L’infermiere era in pensione, ma De Palma chiede: “Cosa sarebbe successo se l’infermiere fosse stato ancora in servizio? Quanti colleghi avrebbe contagiato e quanti pazienti avrebbero rischiato? Non possiamo ignorare tutto questo solo perchè l’uomo non frequentava più la realtà ospedaliera”.

“Decidano e decidano in fretta”

“Il nostro Ministro della Salute ci dica, prima possibile: come si intende agire con quegli operatori sanitari già vaccinati nei mesi di gennaio e febbraio, e quindi da più di 6 mesi?”, conclude De Palma. “Le dosi di vaccino a cui si sono sottoposti, secondo le indicazioni dell’Oms, sono o non sono sufficienti a garantire una idonea copertura? La nostra Federazione, portavoce delle nostre istanze, intervenga per fare chiarezza”.

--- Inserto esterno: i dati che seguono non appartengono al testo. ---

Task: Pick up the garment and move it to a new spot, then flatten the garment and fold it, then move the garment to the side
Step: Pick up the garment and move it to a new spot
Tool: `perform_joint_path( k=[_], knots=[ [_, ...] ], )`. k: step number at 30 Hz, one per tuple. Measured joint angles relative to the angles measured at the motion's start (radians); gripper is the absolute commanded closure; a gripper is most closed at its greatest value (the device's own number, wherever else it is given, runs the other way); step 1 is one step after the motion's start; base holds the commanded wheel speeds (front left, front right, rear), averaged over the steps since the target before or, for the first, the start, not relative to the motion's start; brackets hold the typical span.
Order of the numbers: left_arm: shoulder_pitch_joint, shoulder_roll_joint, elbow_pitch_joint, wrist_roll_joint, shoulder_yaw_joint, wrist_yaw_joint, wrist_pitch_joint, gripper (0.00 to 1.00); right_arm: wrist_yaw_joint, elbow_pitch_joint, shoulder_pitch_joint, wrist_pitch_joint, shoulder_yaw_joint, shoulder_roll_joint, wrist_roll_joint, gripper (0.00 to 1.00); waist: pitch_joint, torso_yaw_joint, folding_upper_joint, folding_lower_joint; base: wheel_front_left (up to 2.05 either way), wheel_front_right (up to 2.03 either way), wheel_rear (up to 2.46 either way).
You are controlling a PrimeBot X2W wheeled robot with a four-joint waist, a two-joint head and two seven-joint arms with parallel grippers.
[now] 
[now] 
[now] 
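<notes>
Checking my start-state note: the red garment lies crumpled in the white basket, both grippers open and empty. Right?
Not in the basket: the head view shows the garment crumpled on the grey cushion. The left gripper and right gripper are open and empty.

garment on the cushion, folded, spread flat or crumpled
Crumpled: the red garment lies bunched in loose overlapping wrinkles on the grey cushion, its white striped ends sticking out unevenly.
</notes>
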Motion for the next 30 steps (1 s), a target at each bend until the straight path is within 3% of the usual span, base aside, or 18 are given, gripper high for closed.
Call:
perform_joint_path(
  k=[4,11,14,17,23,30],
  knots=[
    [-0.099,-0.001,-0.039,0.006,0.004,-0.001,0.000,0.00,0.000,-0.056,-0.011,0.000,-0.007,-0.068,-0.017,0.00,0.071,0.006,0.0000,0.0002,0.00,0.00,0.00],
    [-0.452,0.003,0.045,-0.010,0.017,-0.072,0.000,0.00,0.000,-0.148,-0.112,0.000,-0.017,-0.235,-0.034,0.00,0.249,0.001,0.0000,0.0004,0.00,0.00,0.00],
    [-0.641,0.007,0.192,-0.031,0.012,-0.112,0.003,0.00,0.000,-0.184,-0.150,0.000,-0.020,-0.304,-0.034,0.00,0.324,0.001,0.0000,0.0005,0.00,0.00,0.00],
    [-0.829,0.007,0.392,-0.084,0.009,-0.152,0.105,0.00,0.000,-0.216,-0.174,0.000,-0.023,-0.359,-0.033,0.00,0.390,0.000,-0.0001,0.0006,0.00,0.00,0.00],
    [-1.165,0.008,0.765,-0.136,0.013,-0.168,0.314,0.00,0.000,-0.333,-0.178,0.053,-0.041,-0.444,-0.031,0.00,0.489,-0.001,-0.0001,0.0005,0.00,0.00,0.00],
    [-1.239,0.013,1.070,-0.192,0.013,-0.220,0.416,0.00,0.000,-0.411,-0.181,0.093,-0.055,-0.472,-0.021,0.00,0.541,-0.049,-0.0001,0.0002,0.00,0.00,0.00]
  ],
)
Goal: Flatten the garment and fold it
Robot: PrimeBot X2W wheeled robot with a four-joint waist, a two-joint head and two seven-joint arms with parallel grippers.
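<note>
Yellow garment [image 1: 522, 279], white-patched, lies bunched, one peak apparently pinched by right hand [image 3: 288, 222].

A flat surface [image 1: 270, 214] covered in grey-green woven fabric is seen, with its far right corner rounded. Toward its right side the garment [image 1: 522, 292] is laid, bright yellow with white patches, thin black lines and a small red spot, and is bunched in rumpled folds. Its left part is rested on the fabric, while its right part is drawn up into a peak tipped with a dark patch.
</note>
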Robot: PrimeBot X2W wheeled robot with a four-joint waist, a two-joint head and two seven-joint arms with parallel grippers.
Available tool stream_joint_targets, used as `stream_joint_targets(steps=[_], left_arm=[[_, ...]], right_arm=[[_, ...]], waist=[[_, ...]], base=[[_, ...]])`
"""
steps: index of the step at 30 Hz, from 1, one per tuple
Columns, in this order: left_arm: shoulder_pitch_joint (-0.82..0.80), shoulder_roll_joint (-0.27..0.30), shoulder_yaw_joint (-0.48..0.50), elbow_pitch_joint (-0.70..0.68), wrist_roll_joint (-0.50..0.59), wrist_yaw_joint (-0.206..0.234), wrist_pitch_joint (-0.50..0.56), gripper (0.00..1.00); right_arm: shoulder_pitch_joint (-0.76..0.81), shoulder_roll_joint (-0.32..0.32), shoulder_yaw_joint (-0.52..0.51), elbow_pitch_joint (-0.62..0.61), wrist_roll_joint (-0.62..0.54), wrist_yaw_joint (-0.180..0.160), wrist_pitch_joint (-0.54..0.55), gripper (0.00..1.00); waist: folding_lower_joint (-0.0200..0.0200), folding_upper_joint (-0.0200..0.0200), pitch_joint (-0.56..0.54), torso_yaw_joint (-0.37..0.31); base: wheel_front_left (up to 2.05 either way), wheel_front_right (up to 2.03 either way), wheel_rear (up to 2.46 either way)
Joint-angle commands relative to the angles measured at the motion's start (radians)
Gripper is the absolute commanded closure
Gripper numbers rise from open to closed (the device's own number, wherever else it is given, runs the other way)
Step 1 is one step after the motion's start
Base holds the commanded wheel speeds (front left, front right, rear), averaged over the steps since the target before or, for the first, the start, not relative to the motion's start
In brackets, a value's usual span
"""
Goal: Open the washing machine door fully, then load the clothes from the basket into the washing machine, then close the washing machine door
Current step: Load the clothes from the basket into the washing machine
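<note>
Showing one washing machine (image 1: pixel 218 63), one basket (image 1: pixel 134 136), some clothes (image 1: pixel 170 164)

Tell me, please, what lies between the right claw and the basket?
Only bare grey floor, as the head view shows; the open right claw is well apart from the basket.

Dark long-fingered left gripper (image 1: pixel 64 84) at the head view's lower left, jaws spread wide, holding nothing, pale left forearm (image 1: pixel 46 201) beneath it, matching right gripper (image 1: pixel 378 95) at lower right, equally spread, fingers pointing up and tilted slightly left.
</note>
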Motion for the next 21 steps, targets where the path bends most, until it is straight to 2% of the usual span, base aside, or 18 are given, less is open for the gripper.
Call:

“Insomma, se chi è stato vaccinato di recente rischia la vita con un nuovo contagio, cosa bisogna pensare di quei colleghi che hanno ricevuto somministrazioni da più di 6 mesi e che potrebbero già aver visto diminuire il proprio livello di immunità nei confronti del virus? Decidano e decidano in fretta in merito alla terza dose, perchè gli infermieri esposti nelle realtà degli ospedali italiani non possono certo attendere”.